Lobotomized

Directed by Rick Alverson / 2019

It was about two hours into The Mountain when I had realized that only ten minutes had passed. And the first lines of dialog that breaks up this interminable glacier are: “Can I tell you about my dream?” Dear reader, do not think me less of a man as I tell you I wept. 

Last year I watched Rooney Mara eat a whole pie in a movie for five minutes and I was thrilled the whole time. In The Mountain, I watched Jeff Goldblum and Tye Sheridan attempt to communicate with spirits using a ouija board for a couple of minutes and it feels like an eternity. To say The Mountain is slow moving is an understatement. I believe it has reached a point where all molecular motion has stopped. 

Tye Sheridan plays Andy. Andy works at an ice rink where his father coaches skaters. Andy’s life is a sad and depressing one, even though he gets to drive a zamboni. One day, Andy’s father dies, and now the poor kid is sad and lonely. An old friend of Andy’s father shows up at the estate sale. He’s Doctor Wallace Fiennes and he offers Andy a job as an assistant. Andy’s got nothing better to do, so the two head off on their travels together. It turns out the good doctor is a lobotomist, and he’s played by Jeff Goldblum.

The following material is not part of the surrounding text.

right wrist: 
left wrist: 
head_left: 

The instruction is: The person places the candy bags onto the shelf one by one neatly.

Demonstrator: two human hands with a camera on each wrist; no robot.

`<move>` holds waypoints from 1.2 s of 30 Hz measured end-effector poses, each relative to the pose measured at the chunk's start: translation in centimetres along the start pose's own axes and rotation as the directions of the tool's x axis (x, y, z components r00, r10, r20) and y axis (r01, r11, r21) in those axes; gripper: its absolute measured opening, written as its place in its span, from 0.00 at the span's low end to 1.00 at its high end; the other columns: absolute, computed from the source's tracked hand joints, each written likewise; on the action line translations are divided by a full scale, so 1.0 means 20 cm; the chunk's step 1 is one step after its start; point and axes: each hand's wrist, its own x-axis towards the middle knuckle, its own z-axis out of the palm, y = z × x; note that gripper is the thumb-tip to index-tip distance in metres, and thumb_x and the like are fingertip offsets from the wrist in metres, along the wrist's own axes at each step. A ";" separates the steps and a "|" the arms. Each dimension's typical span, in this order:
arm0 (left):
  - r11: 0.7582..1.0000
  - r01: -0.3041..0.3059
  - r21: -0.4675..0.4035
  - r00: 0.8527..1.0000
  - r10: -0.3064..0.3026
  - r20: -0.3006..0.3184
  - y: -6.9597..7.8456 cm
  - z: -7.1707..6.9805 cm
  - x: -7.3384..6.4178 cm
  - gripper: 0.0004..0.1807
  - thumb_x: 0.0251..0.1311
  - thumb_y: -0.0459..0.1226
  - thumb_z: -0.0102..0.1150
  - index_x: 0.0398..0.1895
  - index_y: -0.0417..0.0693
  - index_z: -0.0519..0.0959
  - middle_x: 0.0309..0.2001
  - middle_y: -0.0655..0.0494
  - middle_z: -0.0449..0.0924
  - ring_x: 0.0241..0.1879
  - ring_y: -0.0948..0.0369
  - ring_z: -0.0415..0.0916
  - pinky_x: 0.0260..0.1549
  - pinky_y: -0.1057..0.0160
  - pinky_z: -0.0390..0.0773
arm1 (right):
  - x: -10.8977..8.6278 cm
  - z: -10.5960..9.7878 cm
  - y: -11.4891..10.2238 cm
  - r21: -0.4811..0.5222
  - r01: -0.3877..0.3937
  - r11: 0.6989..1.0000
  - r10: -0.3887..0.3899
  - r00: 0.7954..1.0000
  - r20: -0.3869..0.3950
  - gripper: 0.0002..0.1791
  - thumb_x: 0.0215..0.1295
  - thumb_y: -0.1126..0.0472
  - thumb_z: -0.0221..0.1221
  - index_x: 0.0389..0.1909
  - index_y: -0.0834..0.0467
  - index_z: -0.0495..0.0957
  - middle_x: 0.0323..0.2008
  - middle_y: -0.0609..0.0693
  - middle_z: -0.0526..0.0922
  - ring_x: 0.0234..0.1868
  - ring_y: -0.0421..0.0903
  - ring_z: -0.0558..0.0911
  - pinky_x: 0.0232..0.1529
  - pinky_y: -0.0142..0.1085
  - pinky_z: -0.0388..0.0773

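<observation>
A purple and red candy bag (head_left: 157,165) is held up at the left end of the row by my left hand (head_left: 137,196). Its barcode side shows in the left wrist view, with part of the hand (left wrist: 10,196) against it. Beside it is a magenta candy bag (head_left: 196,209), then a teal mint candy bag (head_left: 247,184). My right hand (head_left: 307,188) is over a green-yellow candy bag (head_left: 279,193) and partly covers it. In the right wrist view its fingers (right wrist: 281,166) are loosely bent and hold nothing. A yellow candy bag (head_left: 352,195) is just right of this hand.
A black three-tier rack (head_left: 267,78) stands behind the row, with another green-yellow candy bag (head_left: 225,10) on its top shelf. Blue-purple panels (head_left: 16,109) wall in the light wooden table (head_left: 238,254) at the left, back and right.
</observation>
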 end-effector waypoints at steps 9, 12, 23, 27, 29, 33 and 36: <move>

I felt an electric shudder through my body when Jeff Goldblum shows up. Here is a performer that is incapable of not adding energy to the screen. And there are flashes of that, such as when he does a quick tap-dance at a bowling alley in hopes of knocking over the last pin, or when he flirts with two women by comparing them to Lillian Gish and Margaret Hamilton. Overall, though, our director is a rare talent in that he manages to make even Goldblum dull and lifeless. I suppose he fits in better with the rest of the film’s tone that way.

Let’s pause to let this sink in. Jeff Goldblum. Plays a lobotomist. And it’s boring.

When The Mountain isn’t being boring, it’s incomprehensible. No, that’s not quite true. It can manage to be both boring and incomprehensible at the same time. Scenes run on for so, so long, then cut off just when it seems something interesting is about to happen. At one point Wally stops the car in the middle of the woods, gets out and wanders off. Andy follows after a minute, but has lost sight of the doctor. Andy calls out. Is the doctor lost? Who knows? The scene immediately cuts to Wally and Andy playing pinball in a bar, the incident in the woods forgotten. I guess Wally just had to pee.

At one point there is a closeup of a painting of a mountain. Is this the mountain of the title? What significance does this painting have for anyone? Where is this painting at? Is it at the yard sale? Later there is a different painting of a different mountain. A character rages at it drunkenly. “That is not a mountain! It is a picture!” This is profound. There is a shot in  the middle of the movie of a computer generated man and woman about to have sex. It’s dropped in at random. Is it Andy’s dream? Could be, but he’s not shown to be asleep, and the digital effect is completely out of place in a film taking place in the 1950’s.

The end of the movie introduces us to another character, the father of one of Wally’s patients. He’s French, and he’s one of the most obnoxious characters I’ve seen in a movie for a long time.  I want to be clear that the latter has nothing to do with the fact that he’s French. It just means he’s obnoxious in two languages.

The movie is full of striking imagery, to be sure. There’s a shot of a group of skaters skating in formation in tribute to their fallen coach. Shot from nearly overhead, it’s almost like a Busby Berkely number- albeit one played with the sound off and in slow motion. Director Alverson has a nice eye for composition (he shot The Mountain in Academy ratio), The cinematographer, Lorenzo Hagerman, has a nice eye for lighting and color. The production design, costuming, all top notch. This is good, because everything moves so damn slow, we have plenty of time to drink it all in.